Most readers are familiar with the details of the Boston Tea Party of 1773, and properly identify it as a key event in the radical movement that triggered the American Revolution. Many North Carolinians have also heard of the Edenton Tea Party of October 1774, when the leading women of that Eastern North Carolina did not actually dump tea in a nearby sound but did stage one of the nation’s earliest acts of political theater by women. But how many are familiar with the far more incendiary Wilmington Tea Party of 1775, also led by women?
Tea parties offered an effective political arena to protest taxation. After a period of benign neglect by British authorities, American colonists grew increasingly frustrated after the French and Indian War with Britain’s revived interest in regulating American trade, exemplified by the passage of the Stamp Act of 1765 and the Tea Act of 1773. Although the tea tax was minimal, it enraged many because tea was the popular nonalcoholic drink of the era. Aware of a potential backlash, British leaders had limited the tax amount in hopes of assuaging disgruntled colonists. British enforcement of trade policies, however, had angered Americans for some time. In short, the timing of the tea tax was foolhardy, and it took on a symbolic value far in excess of its revenue implications.
Many colonial North Carolinians approved of the radical Boston Tea Party in 1773. After that “notable and striking” event, as John Adams called it, revolutionary tea parties occurred across the colonies. Months after the more-famous Edenton event, sometime between March 25 and April 5, 1775, the women of Wilmington actually burned their tea to protest imposing trade legislation and increased taxation. Unfortunately, there are few details known to historians about this event – a major reason for its relative obscurity in the popular understanding of the times.
What we do know is that many were stoking the fires of political agitation in the region. After the Edenton protest in late 1774, the South Carolina Gazette – a Charleston paper that covered news across the eastern Carolinas – encouraged such political protests to take place in the Cape Fear region. Such displays of “public virtue,” the reporter claimed on March 22, 1775, thwarted corrupt officials’ designs to eradicate the indisputable rights of British citizens. As historian Vernon O. Stumpf points out, this plea must have been written before the Wilmington Tea Party took place and influenced the women’s decision.
A well-born Scot, loyal to her country and king, Janet Schaw visited relatives in the Cape Fear region during early 1775. She arrived in the town of Brunswick on February 14, and subsequent events soon shocked her. Wilmington was buzzing with political dissent, and Schaw unsurprisingly disapproved. She contemptuously criticized North Carolinians for closing their port to British shipping, and for doing so, when they had an opportunity to corner the North American tea market. Apparently, the “rusticks,” as Schaw called Tar Heels, loved liberty more.
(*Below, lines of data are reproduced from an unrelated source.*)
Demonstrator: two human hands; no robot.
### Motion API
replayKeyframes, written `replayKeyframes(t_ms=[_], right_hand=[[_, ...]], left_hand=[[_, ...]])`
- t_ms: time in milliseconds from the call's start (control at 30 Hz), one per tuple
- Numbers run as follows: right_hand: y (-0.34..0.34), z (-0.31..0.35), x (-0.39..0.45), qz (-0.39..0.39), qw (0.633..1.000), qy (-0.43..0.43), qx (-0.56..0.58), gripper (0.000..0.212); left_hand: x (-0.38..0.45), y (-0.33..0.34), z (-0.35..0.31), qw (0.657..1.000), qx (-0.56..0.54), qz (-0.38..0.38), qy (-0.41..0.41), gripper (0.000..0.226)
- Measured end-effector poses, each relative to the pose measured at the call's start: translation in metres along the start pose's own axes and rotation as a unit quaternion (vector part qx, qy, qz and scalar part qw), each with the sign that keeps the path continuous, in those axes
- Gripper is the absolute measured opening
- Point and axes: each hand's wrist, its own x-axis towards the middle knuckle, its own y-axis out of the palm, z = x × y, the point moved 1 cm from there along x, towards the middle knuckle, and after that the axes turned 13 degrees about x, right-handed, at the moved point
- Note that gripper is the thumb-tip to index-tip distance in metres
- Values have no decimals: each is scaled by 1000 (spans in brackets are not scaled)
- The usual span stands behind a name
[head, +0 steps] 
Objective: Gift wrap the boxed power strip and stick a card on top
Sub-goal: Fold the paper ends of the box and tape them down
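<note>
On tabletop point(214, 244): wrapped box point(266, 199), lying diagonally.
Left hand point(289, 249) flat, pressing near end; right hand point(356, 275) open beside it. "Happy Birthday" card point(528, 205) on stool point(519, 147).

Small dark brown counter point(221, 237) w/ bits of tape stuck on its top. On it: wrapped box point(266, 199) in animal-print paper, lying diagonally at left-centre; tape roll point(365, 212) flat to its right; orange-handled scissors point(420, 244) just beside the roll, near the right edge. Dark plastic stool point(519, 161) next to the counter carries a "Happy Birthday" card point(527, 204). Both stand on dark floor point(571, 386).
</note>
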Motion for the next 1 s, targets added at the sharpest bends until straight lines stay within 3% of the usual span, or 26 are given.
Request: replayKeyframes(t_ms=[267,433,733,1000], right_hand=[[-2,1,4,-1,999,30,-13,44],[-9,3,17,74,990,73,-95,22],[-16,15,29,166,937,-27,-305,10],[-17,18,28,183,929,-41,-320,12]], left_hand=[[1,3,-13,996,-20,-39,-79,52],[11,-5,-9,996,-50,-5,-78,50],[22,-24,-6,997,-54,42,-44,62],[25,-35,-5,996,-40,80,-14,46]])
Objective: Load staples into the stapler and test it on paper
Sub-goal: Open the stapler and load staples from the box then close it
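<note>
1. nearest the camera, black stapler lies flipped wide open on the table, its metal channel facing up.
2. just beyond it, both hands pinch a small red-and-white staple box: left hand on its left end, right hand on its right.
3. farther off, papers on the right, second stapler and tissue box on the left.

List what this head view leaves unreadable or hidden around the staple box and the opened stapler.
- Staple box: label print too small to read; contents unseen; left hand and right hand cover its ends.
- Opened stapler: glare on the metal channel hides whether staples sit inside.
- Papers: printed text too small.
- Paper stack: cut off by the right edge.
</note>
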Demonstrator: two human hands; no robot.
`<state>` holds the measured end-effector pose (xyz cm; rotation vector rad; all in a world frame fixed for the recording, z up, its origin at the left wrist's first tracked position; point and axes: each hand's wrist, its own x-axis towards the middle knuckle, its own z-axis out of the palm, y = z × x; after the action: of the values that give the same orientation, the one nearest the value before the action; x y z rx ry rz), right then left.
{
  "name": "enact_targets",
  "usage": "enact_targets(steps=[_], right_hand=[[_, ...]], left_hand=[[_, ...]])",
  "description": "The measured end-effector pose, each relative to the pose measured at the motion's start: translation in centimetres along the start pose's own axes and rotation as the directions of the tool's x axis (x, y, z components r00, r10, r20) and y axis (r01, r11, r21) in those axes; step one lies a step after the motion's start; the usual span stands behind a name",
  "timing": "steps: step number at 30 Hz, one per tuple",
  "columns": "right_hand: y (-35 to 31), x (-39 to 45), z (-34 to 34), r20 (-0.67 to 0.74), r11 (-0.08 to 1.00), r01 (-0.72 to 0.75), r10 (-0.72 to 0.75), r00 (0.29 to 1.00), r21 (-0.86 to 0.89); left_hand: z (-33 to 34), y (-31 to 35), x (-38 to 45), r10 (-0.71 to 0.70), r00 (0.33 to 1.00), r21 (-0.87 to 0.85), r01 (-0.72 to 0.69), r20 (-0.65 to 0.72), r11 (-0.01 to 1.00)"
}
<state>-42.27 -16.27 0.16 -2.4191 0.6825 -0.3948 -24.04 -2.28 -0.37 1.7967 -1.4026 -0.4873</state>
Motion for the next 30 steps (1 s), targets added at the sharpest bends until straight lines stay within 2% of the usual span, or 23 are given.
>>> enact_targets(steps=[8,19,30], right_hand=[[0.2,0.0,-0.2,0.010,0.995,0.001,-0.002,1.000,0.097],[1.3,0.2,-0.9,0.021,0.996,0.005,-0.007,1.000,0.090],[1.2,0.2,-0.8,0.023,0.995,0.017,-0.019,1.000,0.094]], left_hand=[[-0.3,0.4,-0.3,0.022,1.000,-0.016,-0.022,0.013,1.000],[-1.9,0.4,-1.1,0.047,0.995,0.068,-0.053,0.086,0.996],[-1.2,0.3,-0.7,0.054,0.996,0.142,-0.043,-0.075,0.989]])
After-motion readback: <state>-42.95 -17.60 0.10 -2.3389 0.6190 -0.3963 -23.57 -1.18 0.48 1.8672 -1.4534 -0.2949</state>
The activities of Wilmington’s women undoubtedly bothered Schaw. In Journal of a Lady of Quality, she records the following: “The Ladies have burnt their tea in a solemn procession.” An appalled Schaw, however, questioned the extent of their patriotism: “They had delayed however till the sacrifice was not very considerable, as I do not think any one offered above a quarter of a pound.”
Schaw, never passing up a chance to criticize what she considered an unsophisticated spirit of liberty, did not realize that an eventful and unprecedented event occurred in Wilmington that day. Wilmington women had publicly opposed British trade policies and swore to never buy tea again until such policies were remanded. Their actions showed that, in the spring of 1775, many Wilmington residents, like the counterparts in the other American colonies, opposed increased British taxation and trade restrictions.
When we see contemporary examples of North Carolinians, of all sexes and persuasions, demonstrating in favor of their cherished political causes, we can rest assured that, at least in some ways, their behavior is extremely traditional. Protest is in our blood.
Vernon O. Stumpf, “The Radical Ladies of Wilmington and Their Tea Party” Lower Cape Fear Historical Society Bulletin 16 (Feb, 1973); Evangeline Walker Andrews and Charles McClean Andrews, eds., Journal of a Lady of Quality; Beginning the Narrative of a Journey from Scotland to the West Indies, North Carolina, and Portugal, in the Years 1774 to 1776 (Chapel Hill, 1939; reprint, Spartanburg, 1971).